▶ _EXERCISE DETAILS_
Top to bottom, output the entries that follow exactly.

▶ _EXCERPTED DATA_
--- START ---

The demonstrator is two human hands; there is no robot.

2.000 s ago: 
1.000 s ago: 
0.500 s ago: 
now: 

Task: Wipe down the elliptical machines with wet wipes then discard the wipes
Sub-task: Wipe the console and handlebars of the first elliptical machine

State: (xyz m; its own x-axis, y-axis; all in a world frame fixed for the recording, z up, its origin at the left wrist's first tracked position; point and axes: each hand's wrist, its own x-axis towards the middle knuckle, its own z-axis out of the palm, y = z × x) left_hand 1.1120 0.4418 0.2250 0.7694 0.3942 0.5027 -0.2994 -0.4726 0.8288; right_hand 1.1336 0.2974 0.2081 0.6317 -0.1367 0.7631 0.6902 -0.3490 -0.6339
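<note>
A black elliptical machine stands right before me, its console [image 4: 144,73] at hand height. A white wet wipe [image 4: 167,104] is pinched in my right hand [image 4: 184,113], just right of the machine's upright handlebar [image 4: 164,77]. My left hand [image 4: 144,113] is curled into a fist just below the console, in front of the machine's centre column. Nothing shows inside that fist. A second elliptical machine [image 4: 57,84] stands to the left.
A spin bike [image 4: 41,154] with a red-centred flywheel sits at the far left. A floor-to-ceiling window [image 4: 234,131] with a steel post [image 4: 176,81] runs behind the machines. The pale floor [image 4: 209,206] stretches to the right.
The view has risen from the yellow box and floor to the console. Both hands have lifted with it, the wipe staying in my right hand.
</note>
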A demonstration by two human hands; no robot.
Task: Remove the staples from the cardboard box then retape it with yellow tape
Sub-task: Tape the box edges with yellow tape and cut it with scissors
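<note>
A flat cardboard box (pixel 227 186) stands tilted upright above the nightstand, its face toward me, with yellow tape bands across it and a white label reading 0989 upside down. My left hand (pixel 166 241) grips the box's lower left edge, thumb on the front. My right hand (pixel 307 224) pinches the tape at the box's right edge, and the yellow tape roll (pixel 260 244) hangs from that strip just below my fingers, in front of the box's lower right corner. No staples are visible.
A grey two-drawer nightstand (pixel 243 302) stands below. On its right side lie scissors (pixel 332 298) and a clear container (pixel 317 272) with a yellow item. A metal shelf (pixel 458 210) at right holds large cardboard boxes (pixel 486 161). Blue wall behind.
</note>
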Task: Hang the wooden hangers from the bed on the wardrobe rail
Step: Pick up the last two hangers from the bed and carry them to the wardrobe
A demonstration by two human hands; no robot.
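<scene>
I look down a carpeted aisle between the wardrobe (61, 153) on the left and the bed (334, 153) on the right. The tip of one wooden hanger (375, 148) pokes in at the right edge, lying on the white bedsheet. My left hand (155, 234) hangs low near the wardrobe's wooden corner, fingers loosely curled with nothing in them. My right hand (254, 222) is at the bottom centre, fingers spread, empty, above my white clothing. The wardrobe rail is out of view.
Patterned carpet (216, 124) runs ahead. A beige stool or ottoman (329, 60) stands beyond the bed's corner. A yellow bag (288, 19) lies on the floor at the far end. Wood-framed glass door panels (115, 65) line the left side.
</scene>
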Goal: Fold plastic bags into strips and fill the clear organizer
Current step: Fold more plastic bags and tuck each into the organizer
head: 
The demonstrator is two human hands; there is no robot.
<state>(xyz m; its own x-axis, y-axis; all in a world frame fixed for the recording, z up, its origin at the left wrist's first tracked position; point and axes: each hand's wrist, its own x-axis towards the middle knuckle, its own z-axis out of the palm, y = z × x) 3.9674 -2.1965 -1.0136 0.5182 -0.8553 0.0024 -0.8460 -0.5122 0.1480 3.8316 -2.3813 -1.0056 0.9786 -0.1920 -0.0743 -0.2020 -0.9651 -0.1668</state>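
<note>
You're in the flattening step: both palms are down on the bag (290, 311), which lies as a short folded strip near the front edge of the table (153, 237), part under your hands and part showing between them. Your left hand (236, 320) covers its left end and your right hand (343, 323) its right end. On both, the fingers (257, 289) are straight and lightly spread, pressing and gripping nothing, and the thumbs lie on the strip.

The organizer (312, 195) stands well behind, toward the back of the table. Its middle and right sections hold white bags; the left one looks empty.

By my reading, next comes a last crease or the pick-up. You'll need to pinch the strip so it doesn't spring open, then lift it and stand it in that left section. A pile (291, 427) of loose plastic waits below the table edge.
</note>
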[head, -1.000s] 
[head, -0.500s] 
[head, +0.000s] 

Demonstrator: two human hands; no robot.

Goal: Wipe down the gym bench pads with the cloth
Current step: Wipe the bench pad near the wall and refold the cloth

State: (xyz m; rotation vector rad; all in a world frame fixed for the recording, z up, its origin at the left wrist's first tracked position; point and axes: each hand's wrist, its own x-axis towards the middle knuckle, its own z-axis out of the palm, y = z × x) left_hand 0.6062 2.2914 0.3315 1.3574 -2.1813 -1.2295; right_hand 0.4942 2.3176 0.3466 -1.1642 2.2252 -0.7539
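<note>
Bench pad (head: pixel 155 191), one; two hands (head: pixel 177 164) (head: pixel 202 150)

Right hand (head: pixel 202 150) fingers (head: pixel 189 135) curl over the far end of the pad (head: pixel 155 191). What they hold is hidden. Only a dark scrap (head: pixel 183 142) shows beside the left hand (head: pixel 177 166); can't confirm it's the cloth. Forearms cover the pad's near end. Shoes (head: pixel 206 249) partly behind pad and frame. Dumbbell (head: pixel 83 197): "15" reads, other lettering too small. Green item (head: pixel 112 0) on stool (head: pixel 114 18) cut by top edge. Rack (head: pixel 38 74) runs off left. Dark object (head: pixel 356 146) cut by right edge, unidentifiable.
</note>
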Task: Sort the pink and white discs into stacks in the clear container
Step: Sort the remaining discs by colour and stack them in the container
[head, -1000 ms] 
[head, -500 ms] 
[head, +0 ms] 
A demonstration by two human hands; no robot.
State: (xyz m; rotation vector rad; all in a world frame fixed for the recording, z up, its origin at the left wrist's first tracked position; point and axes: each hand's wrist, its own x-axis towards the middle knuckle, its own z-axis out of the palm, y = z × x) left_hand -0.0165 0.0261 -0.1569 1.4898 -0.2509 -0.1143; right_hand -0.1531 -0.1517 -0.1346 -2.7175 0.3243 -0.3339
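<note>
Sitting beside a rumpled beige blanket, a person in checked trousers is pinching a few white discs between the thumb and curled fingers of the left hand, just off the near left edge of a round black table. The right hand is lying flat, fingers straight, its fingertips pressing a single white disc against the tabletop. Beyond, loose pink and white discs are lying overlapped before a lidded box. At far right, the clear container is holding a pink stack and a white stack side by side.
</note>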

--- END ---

▶ _FINAL ANSWER_
The demonstrator is two human hands; there is no robot.

2.000 s ago: 
1.000 s ago: 
0.500 s ago: 
now: 

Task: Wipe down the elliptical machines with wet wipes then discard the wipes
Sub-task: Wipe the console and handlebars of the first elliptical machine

State: (xyz m; its own x-axis, y-axis; all in a world frame fixed for the recording, z up, its origin at the left wrist's first tracked position; point and axes: each hand's wrist, its own x-axis towards the middle knuckle, its own z-axis out of the palm, y = z × x) left_hand 1.1120 0.4418 0.2250 0.7694 0.3942 0.5027 -0.2994 -0.4726 0.8288; right_hand 1.1336 0.2974 0.2081 0.6317 -0.1367 0.7631 0.6902 -0.3490 -0.6339
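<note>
A black elliptical machine stands right before me, its console [image 4: 144,73] at hand height. A white wet wipe [image 4: 167,104] is pinched in my right hand [image 4: 184,113], just right of the machine's upright handlebar [image 4: 164,77]. My left hand [image 4: 144,113] is curled into a fist just below the console, in front of the machine's centre column. Nothing shows inside that fist. A second elliptical machine [image 4: 57,84] stands to the left.
A spin bike [image 4: 41,154] with a red-centred flywheel sits at the far left. A floor-to-ceiling window [image 4: 234,131] with a steel post [image 4: 176,81] runs behind the machines. The pale floor [image 4: 209,206] stretches to the right.
The view has risen from the yellow box and floor to the console. Both hands have lifted with it, the wipe staying in my right hand.
</note>
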A demonstration by two human hands; no robot.
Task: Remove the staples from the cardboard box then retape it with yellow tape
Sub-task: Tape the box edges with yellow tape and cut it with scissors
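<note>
A flat cardboard box (pixel 227 186) stands tilted upright above the nightstand, its face toward me, with yellow tape bands across it and a white label reading 0989 upside down. My left hand (pixel 166 241) grips the box's lower left edge, thumb on the front. My right hand (pixel 307 224) pinches the tape at the box's right edge, and the yellow tape roll (pixel 260 244) hangs from that strip just below my fingers, in front of the box's lower right corner. No staples are visible.
A grey two-drawer nightstand (pixel 243 302) stands below. On its right side lie scissors (pixel 332 298) and a clear container (pixel 317 272) with a yellow item. A metal shelf (pixel 458 210) at right holds large cardboard boxes (pixel 486 161). Blue wall behind.
</note>
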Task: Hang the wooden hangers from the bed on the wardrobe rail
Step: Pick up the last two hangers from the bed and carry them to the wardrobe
A demonstration by two human hands; no robot.
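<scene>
I look down a carpeted aisle between the wardrobe (61, 153) on the left and the bed (334, 153) on the right. The tip of one wooden hanger (375, 148) pokes in at the right edge, lying on the white bedsheet. My left hand (155, 234) hangs low near the wardrobe's wooden corner, fingers loosely curled with nothing in them. My right hand (254, 222) is at the bottom centre, fingers spread, empty, above my white clothing. The wardrobe rail is out of view.
Patterned carpet (216, 124) runs ahead. A beige stool or ottoman (329, 60) stands beyond the bed's corner. A yellow bag (288, 19) lies on the floor at the far end. Wood-framed glass door panels (115, 65) line the left side.
</scene>
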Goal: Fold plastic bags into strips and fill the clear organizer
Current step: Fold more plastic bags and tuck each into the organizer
head: 
The demonstrator is two human hands; there is no robot.
<state>(xyz m; its own x-axis, y-axis; all in a world frame fixed for the recording, z up, its origin at the left wrist's first tracked position; point and axes: each hand's wrist, its own x-axis towards the middle knuckle, its own z-axis out of the palm, y = z × x) 3.9674 -2.1965 -1.0136 0.5182 -0.8553 0.0024 -0.8460 -0.5122 0.1480 3.8316 -2.3813 -1.0056 0.9786 -0.1920 -0.0743 -0.2020 -0.9651 -0.1668</state>
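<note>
You're in the flattening step: both palms are down on the bag (290, 311), which lies as a short folded strip near the front edge of the table (153, 237), part under your hands and part showing between them. Your left hand (236, 320) covers its left end and your right hand (343, 323) its right end. On both, the fingers (257, 289) are straight and lightly spread, pressing and gripping nothing, and the thumbs lie on the strip.

The organizer (312, 195) stands well behind, toward the back of the table. Its middle and right sections hold white bags; the left one looks empty.

By my reading, next comes a last crease or the pick-up. You'll need to pinch the strip so it doesn't spring open, then lift it and stand it in that left section. A pile (291, 427) of loose plastic waits below the table edge.
</note>
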[head, -1.000s] 
[head, -0.500s] 
[head, +0.000s] 

Demonstrator: two human hands; no robot.

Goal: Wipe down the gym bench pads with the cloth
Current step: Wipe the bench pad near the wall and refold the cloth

State: (xyz m; rotation vector rad; all in a world frame fixed for the recording, z up, its origin at the left wrist's first tracked position; point and axes: each hand's wrist, its own x-axis towards the middle knuckle, its own z-axis out of the palm, y = z × x) left_hand 0.6062 2.2914 0.3315 1.3574 -2.1813 -1.2295; right_hand 0.4942 2.3176 0.3466 -1.1642 2.2252 -0.7539
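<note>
Bench pad (head: pixel 155 191), one; two hands (head: pixel 177 164) (head: pixel 202 150)

Right hand (head: pixel 202 150) fingers (head: pixel 189 135) curl over the far end of the pad (head: pixel 155 191). What they hold is hidden. Only a dark scrap (head: pixel 183 142) shows beside the left hand (head: pixel 177 166); can't confirm it's the cloth. Forearms cover the pad's near end. Shoes (head: pixel 206 249) partly behind pad and frame. Dumbbell (head: pixel 83 197): "15" reads, other lettering too small. Green item (head: pixel 112 0) on stool (head: pixel 114 18) cut by top edge. Rack (head: pixel 38 74) runs off left. Dark object (head: pixel 356 146) cut by right edge, unidentifiable.
</note>
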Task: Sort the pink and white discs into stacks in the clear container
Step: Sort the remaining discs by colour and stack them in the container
[head, -1000 ms] 
[head, -500 ms] 
[head, +0 ms] 
A demonstration by two human hands; no robot.
State: (xyz m; rotation vector rad; all in a world frame fixed for the recording, z up, its origin at the left wrist's first tracked position; point and axes: each hand's wrist, its own x-axis towards the middle knuckle, its own z-axis out of the palm, y = z × x) left_hand -0.0165 0.0261 -0.1569 1.4898 -0.2509 -0.1143; right_hand -0.1531 -0.1517 -0.1346 -2.7175 0.3243 -0.3339
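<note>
Sitting beside a rumpled beige blanket, a person in checked trousers is pinching a few white discs between the thumb and curled fingers of the left hand, just off the near left edge of a round black table. The right hand is lying flat, fingers straight, its fingertips pressing a single white disc against the tabletop. Beyond, loose pink and white discs are lying overlapped before a lidded box. At far right, the clear container is holding a pink stack and a white stack side by side.
</note>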

The output for this exercise is finished.